**Description of the task**
For each line in the data below that holds "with", return a copy.

*****

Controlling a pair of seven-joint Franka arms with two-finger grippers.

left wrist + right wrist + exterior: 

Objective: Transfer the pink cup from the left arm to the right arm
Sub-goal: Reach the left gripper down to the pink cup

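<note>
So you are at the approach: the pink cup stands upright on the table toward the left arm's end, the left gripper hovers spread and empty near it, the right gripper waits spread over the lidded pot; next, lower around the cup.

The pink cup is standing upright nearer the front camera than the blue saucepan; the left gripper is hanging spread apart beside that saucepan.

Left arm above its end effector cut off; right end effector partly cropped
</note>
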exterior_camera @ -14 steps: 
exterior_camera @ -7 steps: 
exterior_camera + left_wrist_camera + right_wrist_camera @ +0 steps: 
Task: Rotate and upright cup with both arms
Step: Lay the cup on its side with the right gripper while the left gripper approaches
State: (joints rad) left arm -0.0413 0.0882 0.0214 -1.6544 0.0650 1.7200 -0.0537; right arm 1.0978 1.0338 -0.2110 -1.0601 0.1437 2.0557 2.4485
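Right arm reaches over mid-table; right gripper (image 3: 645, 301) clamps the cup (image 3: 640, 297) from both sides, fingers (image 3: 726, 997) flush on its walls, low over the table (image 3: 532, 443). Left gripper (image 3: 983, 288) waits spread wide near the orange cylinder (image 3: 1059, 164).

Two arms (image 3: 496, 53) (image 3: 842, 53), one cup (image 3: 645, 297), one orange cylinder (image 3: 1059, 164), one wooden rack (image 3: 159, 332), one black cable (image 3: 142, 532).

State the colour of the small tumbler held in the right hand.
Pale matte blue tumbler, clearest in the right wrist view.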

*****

**Your response**
Controlling a pair of seven-joint Franka arms with two-finger grippers.
Task: Rotate and upright cup with both arms
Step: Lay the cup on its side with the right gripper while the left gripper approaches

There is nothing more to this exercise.